Les raisons de l’augmentation du nombre d’ETC en 2013?

«La réduction des délais de justice en matière criminelle et pénale, la gestion du programme d’aide financière aux sinistrés des inondations printanières de 2017, par la mise en opération de nouveaux établissements de détention et par la consolidation de l’expertise interne du gouvernement», énumère-t-on.

À ce sujet, l’appareil gouvernemental a poursuivi, l’an dernier, les embauches pour regarnir les rangs de ses spécialistes des domaines des technologies de l’information et de la lutte pour contrer l’évasion fiscale ainsi que des ouvriers pour prendre soin du réseau routier et des structures.
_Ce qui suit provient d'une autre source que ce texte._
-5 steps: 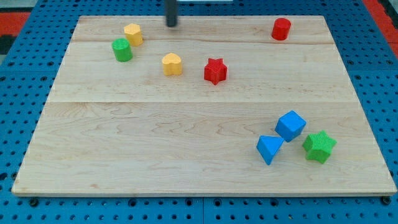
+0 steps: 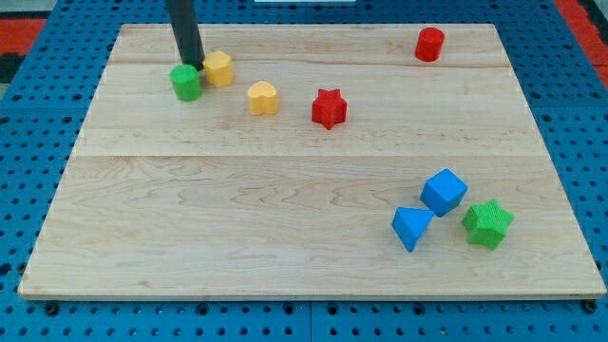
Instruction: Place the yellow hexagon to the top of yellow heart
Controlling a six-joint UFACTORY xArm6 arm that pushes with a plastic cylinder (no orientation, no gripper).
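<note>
The yellow hexagon (image 2: 219, 68) sits near the view's top left of the wooden board (image 2: 304, 218). The yellow heart (image 2: 262, 97) lies just right of it and a little lower. My tip (image 2: 192, 63) stands right at the hexagon's left side, directly above the green cylinder (image 2: 186, 83), which touches the hexagon's lower left.
A red star (image 2: 329, 108) lies right of the heart. A red cylinder (image 2: 429, 44) stands at the top right. A blue cube (image 2: 444, 192), a blue triangular block (image 2: 411, 227) and a green star (image 2: 488, 224) cluster at the lower right.
My tip has moved left and down from the top edge to the hexagon's left side. The yellow hexagon has shifted right and slightly down, closer to the heart.
</note>
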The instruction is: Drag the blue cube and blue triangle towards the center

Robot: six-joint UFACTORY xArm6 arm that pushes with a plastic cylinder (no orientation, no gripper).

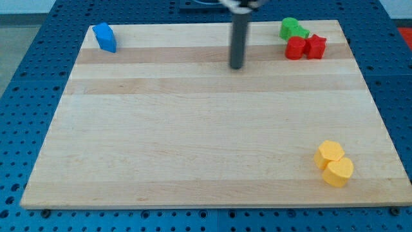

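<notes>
My tip [236, 66] rests near the board's top edge, touching nothing, well apart from the blue blocks [105, 37] in the view's top-left corner, far from centre. Cube and triangle merge into one shape; I cannot separate them. The rod's upper end is cut off.
</notes>
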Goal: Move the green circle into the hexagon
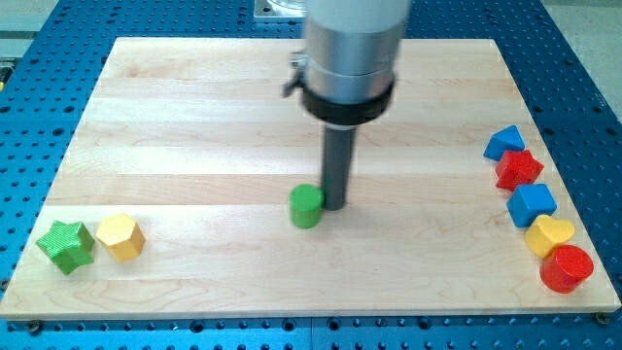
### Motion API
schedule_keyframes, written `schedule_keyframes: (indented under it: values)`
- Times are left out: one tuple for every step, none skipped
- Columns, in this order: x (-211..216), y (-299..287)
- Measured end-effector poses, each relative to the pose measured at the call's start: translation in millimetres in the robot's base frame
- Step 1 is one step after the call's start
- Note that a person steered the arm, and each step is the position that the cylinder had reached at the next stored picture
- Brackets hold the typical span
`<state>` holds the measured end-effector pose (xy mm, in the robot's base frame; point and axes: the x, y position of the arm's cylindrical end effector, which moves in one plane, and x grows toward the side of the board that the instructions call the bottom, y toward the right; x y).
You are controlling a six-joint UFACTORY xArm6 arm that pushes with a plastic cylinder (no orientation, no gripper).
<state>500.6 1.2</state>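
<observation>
Pale wooden desk, plank grain running left to right, resting on a blue perforated base. Near centre: green circle, my tip just to its right. Bottom left: green star beside yellow hexagon. Right edge, top to bottom: blue block, red block, blue block, yellow heart, red cylinder.

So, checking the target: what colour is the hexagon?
Yellow; the hexagon shows in the camera view.
</observation>
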Motion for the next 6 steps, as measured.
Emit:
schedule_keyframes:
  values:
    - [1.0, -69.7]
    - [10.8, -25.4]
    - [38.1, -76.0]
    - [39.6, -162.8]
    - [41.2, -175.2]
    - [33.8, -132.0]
«Globalement, l’internalisation occasionne un effet à la hausse sur les niveaux d’effectifs, lequel est toutefois compensée par une réduction équivalente et durable des ressources externes», fait-on valoir. «Au-delà des avantages liés à la maîtrise d’œuvre à l’interne et à la pérennité des connaissances, la stratégie entraîne des économies récurrentes, le coût des ressources internes étant généralement inférieur à celui des ressources externes.»
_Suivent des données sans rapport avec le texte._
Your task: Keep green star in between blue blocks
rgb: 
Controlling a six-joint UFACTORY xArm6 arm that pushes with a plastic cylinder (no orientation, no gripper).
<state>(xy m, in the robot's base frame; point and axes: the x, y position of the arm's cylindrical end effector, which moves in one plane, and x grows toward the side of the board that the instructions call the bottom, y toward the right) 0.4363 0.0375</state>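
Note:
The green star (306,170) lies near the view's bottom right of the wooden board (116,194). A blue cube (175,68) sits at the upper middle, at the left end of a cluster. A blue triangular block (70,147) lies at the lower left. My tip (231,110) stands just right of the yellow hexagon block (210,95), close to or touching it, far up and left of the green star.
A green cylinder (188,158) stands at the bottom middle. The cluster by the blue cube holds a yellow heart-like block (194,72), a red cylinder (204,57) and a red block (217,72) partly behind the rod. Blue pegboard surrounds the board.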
En ligne avec les priorités

La détermination des niveaux d’effectifs pour l’année financière 2018-2019 n’est pas encore faite. Le Secrétariat du Conseil du trésor transmettra ses «enveloppes d’effectifs» à l’appareil gouvernemental dans les prochaines semaines.

«Le gouvernement alignera donc sa cible globale d’effectifs sur la croissance réelle des dépenses, soit le taux de croissance des dépenses de programmes dégonflé de l’inflation», précise-t-on.

«En effet, bien que la croissance des dépenses s’explique en partie par l’indexation du coût des programmes et services existants, incluant l’indexation des dépenses de rémunération, elle s’explique également par la bonification de ces programmes et services ou par l’ajout de nouveaux programmes et services. Or, le niveau d’effectifs doit être ajusté afin de soutenir adéquatement la hausse de la prestation de services.»

Dans son message, le président du Conseil du trésor, Pierre Arcand, insiste : «la croissance de l’effectif se fera en droite ligne avec les investissements dans nos priorités, soit la santé et l’éducation».